TASK DETAILS. Return the material unaltered, line by line.

═══ INFORMATION SUPPLIED

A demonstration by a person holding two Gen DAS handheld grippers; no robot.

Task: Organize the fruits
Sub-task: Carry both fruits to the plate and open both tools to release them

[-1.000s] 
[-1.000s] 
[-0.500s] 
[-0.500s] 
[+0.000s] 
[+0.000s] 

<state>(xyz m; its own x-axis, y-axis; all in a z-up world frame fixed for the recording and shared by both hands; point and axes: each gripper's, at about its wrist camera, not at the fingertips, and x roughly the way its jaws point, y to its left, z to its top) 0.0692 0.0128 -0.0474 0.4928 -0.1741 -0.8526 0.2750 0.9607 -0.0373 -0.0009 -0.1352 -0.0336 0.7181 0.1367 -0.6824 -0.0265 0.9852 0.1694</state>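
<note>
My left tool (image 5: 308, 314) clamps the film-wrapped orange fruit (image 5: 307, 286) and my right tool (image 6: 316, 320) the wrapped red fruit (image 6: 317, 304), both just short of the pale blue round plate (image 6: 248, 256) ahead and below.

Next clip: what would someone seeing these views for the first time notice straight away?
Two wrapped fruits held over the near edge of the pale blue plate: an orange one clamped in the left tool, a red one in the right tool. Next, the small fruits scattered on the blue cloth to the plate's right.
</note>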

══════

EXERCISE RESPONSE.
A demonstration by a person holding two Gen DAS handheld grippers; no robot.

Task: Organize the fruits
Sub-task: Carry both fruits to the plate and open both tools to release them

[-1.000s] 
[-1.000s] 
[-0.500s] 
[-0.500s] 
[+0.000s] 
[+0.000s] 

<state>(xyz m; its own x-axis, y-axis; all in a z-up world frame fixed for the recording and shared by both hands; point and axes: each gripper's, at about its wrist camera, not at the fingertips, and x roughly the way its jaws point, y to its left, z to its top) 0.0692 0.0128 -0.0474 0.4928 -0.1741 -0.8526 0.2750 0.9607 -0.0373 -0.0009 -0.1352 -0.0336 0.7181 0.1367 -0.6824 -0.0265 0.9852 0.1694</state>
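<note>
My left tool (image 5: 308, 314) clamps the film-wrapped orange fruit (image 5: 307, 286) and my right tool (image 6: 316, 320) the wrapped red fruit (image 6: 317, 304), both just short of the pale blue round plate (image 6: 248, 256) ahead and below.

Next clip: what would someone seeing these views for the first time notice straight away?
Two wrapped fruits held over the near edge of the pale blue plate: an orange one clamped in the left tool, a red one in the right tool. Next, the small fruits scattered on the blue cloth to the plate's right.
</note>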

There's nothing more to this exercise.